What follows is a listing to transcribe exactly, leaving the pictures out.

++++

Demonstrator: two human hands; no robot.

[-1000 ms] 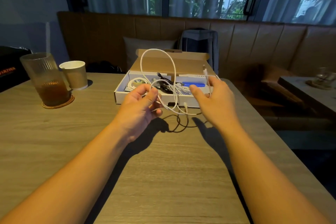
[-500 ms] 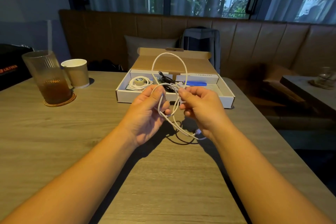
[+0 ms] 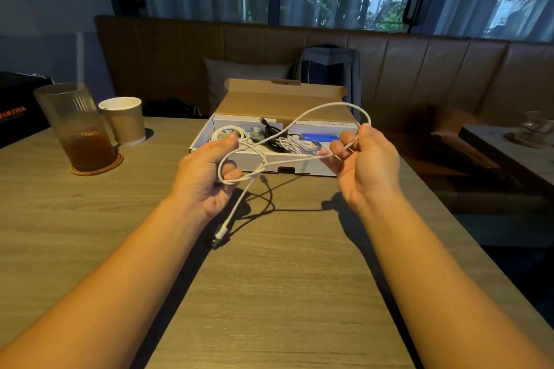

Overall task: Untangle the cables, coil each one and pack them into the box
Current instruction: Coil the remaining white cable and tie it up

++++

» **ANSWER TO THE EXERCISE**
Demonstrator: two human hands; no robot.

[-1000 ms] 
[-500 ms] 
[+0 ms] 

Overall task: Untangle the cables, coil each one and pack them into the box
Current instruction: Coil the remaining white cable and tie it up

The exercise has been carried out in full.